**DIRECTIONS:**
Using the data below, reproduce exactly the lines from the line with "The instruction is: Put" to the line with "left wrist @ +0", both included; pictures must be dropped.

**MATERIAL TO PROCESS:**
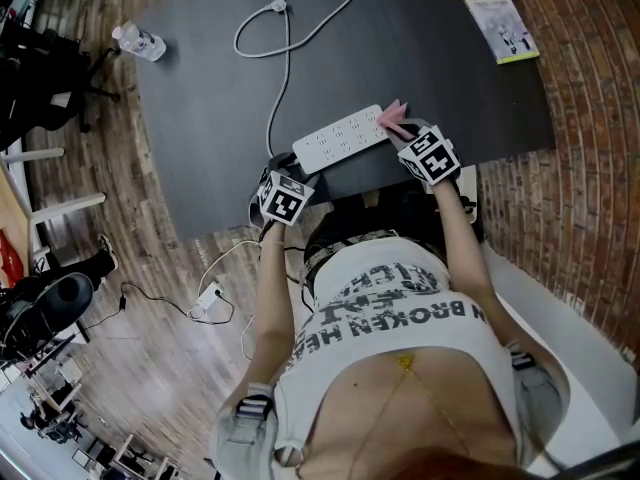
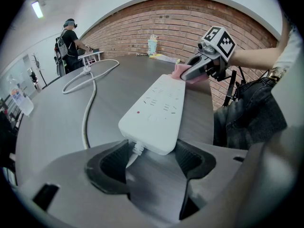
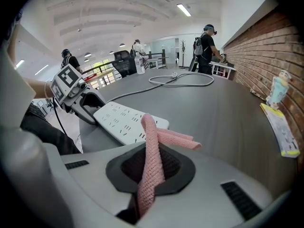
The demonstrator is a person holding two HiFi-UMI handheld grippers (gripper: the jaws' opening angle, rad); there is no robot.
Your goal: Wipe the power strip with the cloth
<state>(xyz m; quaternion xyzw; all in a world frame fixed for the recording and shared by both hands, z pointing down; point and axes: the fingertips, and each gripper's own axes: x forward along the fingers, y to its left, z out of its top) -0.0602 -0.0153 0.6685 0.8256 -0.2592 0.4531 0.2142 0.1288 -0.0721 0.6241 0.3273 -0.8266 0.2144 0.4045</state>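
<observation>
- The white power strip [image 1: 340, 136] lay near the front edge of the dark table [image 1: 200, 88], and its white cable [image 1: 285, 58] ran away in loops towards the far side
- The left gripper [image 1: 278, 168] sat at the strip's cable end; in the left gripper view its jaws stood one on each side of that end and looked pressed against it, so the left gripper [image 2: 152, 160] held the strip [image 2: 154, 110] in place
- The right gripper [image 1: 402, 130] was clamped on the pink cloth [image 1: 392, 118], a folded strip of which rose from between its closed jaws in the right gripper view [image 3: 152, 151]
- The cloth's free end rested on the strip's far end, the one away from the cable
- A plastic bottle [image 1: 140, 41] lay at the far left corner of the table, and a yellow-edged booklet [image 1: 497, 23] lay at the far right by the brick wall
</observation>
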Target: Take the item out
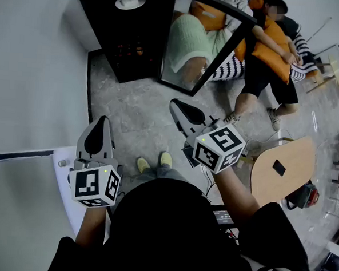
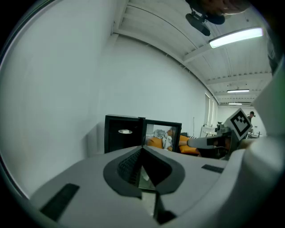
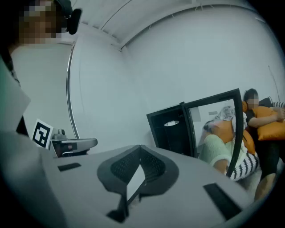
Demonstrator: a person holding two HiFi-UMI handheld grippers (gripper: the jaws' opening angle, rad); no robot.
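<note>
At the far end of the floor, the black cabinet (image 1: pixel 102 19) is standing with its glass door (image 1: pixel 198 48) swung open to the right. A pale round thing (image 1: pixel 130 2) is showing high inside, item or lamp, can't tell. The left gripper (image 1: pixel 101 125) and right gripper (image 1: pixel 178 107) are both hovering well short of it, jaws pressed together on nothing, so I'm judging access done, with reach, grasp and pull-out all left.
</note>
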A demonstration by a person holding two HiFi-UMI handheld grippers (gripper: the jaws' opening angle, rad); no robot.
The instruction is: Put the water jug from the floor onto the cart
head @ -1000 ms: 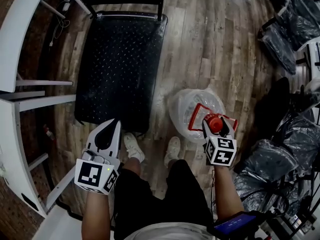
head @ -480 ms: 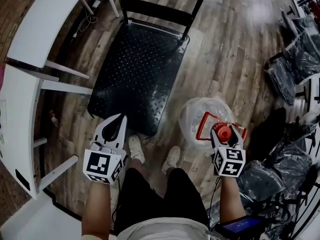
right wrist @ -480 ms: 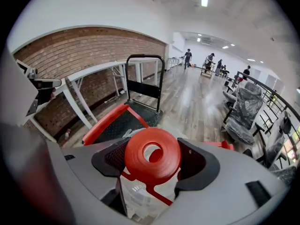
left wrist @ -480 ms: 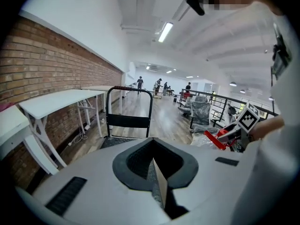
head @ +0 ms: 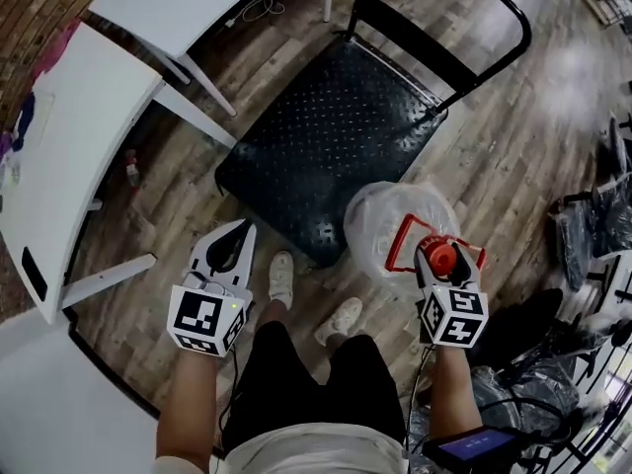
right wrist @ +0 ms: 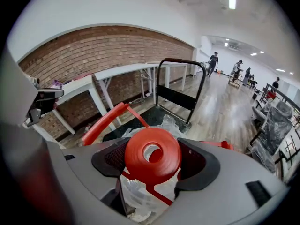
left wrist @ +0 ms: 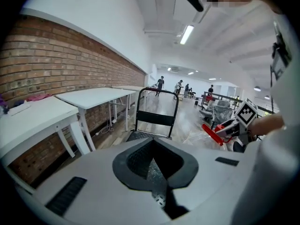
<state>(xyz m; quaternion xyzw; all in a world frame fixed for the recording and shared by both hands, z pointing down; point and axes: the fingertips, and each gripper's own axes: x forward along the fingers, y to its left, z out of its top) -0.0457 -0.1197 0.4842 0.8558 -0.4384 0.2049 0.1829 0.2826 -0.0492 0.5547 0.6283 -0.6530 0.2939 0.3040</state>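
Red cap (right wrist: 152,154) of the water jug (head: 390,227) is sitting clamped between the jaws of my right hand-held gripper (head: 441,263), and I am holding the jug at 5 o'clock of the black cart (head: 336,141), right by its deck corner. My left hand-held gripper (head: 240,233) is hovering at 7 o'clock of the cart, its jaws closed together on nothing.

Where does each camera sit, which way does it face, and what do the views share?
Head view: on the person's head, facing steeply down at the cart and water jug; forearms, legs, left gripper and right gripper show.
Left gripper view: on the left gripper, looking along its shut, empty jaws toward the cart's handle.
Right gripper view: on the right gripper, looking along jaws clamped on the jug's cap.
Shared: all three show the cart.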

**TASK ANSWER:**
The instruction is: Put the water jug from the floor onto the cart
head @ -1000 ms: 
head @ -480 ms: 
right wrist @ -480 ms: 
left wrist @ -480 ms: 
head @ +0 ms: 
right wrist @ +0 ms: 
left wrist @ +0 ms: 

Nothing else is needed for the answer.